--- ACTION ITEM ---
Any picture in the data below gets skipped; print all the rest exactly.

**** INFORMATION SUPPLIED

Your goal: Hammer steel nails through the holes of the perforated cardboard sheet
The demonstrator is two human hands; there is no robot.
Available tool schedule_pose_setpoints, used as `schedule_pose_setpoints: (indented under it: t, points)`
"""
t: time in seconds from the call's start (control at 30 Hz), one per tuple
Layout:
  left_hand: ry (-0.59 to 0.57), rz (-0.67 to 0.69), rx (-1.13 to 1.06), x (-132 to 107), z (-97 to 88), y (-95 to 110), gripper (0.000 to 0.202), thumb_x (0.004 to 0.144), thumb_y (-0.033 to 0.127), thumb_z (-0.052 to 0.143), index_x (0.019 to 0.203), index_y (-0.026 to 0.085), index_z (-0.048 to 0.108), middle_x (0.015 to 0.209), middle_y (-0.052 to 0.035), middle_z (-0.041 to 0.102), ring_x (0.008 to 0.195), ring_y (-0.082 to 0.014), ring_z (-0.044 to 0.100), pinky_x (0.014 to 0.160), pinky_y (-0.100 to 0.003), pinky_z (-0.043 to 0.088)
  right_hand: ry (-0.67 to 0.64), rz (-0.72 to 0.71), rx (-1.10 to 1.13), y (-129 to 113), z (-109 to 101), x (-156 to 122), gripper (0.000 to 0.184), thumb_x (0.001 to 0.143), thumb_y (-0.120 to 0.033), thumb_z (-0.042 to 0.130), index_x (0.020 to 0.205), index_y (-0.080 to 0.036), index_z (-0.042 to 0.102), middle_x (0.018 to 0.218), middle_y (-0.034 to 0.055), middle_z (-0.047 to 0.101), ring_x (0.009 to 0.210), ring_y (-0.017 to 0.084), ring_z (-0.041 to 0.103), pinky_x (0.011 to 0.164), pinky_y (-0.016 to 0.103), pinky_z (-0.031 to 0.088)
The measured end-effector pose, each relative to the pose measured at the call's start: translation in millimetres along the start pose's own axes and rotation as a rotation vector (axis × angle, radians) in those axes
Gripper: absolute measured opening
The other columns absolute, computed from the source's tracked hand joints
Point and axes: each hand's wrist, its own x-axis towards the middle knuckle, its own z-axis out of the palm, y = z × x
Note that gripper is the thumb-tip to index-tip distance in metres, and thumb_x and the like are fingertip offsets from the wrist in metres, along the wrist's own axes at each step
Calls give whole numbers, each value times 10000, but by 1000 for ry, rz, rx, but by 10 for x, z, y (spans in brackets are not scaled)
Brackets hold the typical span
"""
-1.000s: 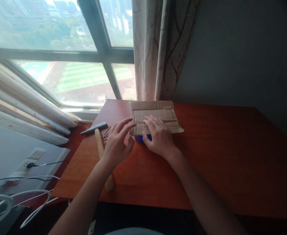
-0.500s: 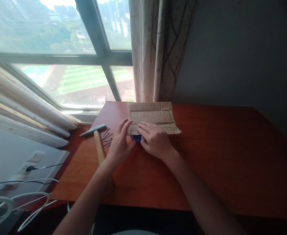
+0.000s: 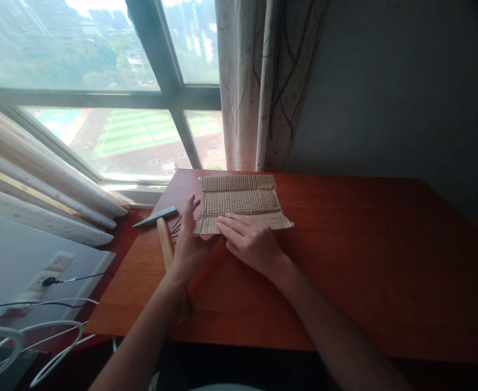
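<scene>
A creased sheet of cardboard [image 3: 239, 202] with rows of small holes is held above the desk, its front edge toward me. My right hand [image 3: 250, 239] grips that front edge, fingers flat on top and thumb hidden beneath. My left hand [image 3: 190, 239] is curled around the sheet's left front corner, with its thumb reaching under it. A sliver of a blue object [image 3: 223, 237] shows under the cardboard by my fingers; most of it is hidden. Left of my left hand lie a hammer [image 3: 164, 241] and several nails [image 3: 176, 227], partly covered by that hand.
The reddish-brown wooden desk [image 3: 357, 260] stretches to the right. Behind it stand a curtain [image 3: 247, 87] and a window [image 3: 137, 130]. At the lower left are a wall socket with a plug [image 3: 49, 280] and loose white cables [image 3: 60, 326].
The cardboard has moved left and slightly toward me, with both hands moving along. The blue object, clearer before, is now mostly covered, and my left hand hides more of the nails.
</scene>
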Motion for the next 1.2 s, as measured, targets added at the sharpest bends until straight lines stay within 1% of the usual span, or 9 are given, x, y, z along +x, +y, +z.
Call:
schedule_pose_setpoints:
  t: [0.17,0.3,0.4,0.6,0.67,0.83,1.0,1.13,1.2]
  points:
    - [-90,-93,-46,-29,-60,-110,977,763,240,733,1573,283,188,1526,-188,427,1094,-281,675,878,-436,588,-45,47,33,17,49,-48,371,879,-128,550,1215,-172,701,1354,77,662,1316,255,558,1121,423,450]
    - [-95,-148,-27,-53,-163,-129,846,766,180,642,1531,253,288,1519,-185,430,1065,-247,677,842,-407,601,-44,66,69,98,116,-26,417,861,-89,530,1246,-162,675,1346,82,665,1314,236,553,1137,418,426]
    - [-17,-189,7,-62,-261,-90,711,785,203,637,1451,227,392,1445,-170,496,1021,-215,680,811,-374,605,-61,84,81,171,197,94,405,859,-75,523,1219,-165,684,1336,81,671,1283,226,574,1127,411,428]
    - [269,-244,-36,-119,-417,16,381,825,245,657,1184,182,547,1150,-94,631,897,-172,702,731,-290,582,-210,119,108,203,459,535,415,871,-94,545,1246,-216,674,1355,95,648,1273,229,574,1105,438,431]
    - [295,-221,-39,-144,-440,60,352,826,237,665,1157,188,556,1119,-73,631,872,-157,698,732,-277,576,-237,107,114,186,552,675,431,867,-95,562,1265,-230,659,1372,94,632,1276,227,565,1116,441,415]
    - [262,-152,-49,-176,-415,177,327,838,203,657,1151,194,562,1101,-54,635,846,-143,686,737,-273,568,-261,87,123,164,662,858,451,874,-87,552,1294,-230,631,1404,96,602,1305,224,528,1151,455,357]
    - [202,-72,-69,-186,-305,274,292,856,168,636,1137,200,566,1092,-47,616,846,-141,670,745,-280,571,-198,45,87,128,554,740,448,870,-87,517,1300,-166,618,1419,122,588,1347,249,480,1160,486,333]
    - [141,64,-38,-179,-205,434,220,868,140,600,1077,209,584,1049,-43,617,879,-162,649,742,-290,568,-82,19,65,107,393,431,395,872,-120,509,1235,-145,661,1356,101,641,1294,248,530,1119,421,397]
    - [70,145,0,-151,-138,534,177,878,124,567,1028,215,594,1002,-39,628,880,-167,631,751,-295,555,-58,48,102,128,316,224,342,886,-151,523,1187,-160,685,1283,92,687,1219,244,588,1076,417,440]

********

--- SOLUTION ---
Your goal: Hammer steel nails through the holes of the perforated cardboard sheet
The demonstrator is two human hands; there is no robot.
Available tool schedule_pose_setpoints, used as `schedule_pose_setpoints: (indented under it: t, points)`
"""
t: time in seconds from the call's start (control at 30 Hz), one per tuple
Layout:
  left_hand: ry (-0.59 to 0.57), rz (-0.67 to 0.69), rx (-1.13 to 1.06), x (-132 to 107), z (-97 to 88), y (-95 to 110), gripper (0.000 to 0.202), thumb_x (0.004 to 0.144), thumb_y (-0.033 to 0.127), thumb_z (-0.052 to 0.143), index_x (0.019 to 0.203), index_y (-0.026 to 0.085), index_z (-0.048 to 0.108), middle_x (0.015 to 0.209), middle_y (-0.052 to 0.035), middle_z (-0.041 to 0.102), ring_x (0.008 to 0.195), ring_y (-0.082 to 0.014), ring_z (-0.044 to 0.100), pinky_x (0.014 to 0.160), pinky_y (-0.100 to 0.003), pinky_z (-0.043 to 0.088)
  right_hand: ry (-0.67 to 0.64), rz (-0.72 to 0.71), rx (-1.10 to 1.13), y (-129 to 113), z (-109 to 101), x (-156 to 122), gripper (0.000 to 0.184), thumb_x (0.001 to 0.143), thumb_y (-0.120 to 0.033), thumb_z (-0.042 to 0.130), index_x (0.020 to 0.205), index_y (-0.080 to 0.036), index_z (-0.042 to 0.102), middle_x (0.018 to 0.218), middle_y (-0.034 to 0.055), middle_z (-0.047 to 0.101), ring_x (0.009 to 0.210), ring_y (-0.017 to 0.084), ring_z (-0.041 to 0.103), pinky_x (0.011 to 0.164), pinky_y (-0.016 to 0.103), pinky_z (-0.031 to 0.088)
The measured end-effector pose, each relative to the pose measured at the call's start: translation in millimetres along the start pose's own axes and rotation as a rotation vector (axis × angle, radians) in those axes
Gripper: absolute measured opening
The other columns absolute, computed from the source's tracked hand joints
Point and axes: each hand's wrist, its own x-axis towards the middle knuckle, its own z-axis out of the palm, y = z × x
Note that gripper is the thumb-tip to index-tip distance in metres, and thumb_x and the like are fingertip offsets from the wrist in metres, along the wrist's own axes at each step
Calls give whole numbers, each value times 10000, but by 1000 for ry, rz, rx, but by 10 for x, z, y (spans in brackets are not scaled)
Brackets hold the typical span
"""
-1.000s: 
-0.500s: 
+0.000s: 
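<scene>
A creased sheet of cardboard [image 3: 239, 202] with rows of small holes is held above the desk, its front edge toward me. My right hand [image 3: 250, 239] grips that front edge, fingers flat on top and thumb hidden beneath. My left hand [image 3: 190, 239] is curled around the sheet's left front corner, with its thumb reaching under it. A sliver of a blue object [image 3: 223, 237] shows under the cardboard by my fingers; most of it is hidden. Left of my left hand lie a hammer [image 3: 164, 241] and several nails [image 3: 176, 227], partly covered by that hand.
The reddish-brown wooden desk [image 3: 357, 260] stretches to the right. Behind it stand a curtain [image 3: 247, 87] and a window [image 3: 137, 130]. At the lower left are a wall socket with a plug [image 3: 49, 280] and loose white cables [image 3: 60, 326].
The cardboard has moved left and slightly toward me, with both hands moving along. The blue object, clearer before, is now mostly covered, and my left hand hides more of the nails.
</scene>
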Motion for the next 1.2 s, as measured, targets added at the sharpest bends until straight lines stay within 1% of the usual span, or 9 are given, x, y, z along +x, +y, +z.
Call:
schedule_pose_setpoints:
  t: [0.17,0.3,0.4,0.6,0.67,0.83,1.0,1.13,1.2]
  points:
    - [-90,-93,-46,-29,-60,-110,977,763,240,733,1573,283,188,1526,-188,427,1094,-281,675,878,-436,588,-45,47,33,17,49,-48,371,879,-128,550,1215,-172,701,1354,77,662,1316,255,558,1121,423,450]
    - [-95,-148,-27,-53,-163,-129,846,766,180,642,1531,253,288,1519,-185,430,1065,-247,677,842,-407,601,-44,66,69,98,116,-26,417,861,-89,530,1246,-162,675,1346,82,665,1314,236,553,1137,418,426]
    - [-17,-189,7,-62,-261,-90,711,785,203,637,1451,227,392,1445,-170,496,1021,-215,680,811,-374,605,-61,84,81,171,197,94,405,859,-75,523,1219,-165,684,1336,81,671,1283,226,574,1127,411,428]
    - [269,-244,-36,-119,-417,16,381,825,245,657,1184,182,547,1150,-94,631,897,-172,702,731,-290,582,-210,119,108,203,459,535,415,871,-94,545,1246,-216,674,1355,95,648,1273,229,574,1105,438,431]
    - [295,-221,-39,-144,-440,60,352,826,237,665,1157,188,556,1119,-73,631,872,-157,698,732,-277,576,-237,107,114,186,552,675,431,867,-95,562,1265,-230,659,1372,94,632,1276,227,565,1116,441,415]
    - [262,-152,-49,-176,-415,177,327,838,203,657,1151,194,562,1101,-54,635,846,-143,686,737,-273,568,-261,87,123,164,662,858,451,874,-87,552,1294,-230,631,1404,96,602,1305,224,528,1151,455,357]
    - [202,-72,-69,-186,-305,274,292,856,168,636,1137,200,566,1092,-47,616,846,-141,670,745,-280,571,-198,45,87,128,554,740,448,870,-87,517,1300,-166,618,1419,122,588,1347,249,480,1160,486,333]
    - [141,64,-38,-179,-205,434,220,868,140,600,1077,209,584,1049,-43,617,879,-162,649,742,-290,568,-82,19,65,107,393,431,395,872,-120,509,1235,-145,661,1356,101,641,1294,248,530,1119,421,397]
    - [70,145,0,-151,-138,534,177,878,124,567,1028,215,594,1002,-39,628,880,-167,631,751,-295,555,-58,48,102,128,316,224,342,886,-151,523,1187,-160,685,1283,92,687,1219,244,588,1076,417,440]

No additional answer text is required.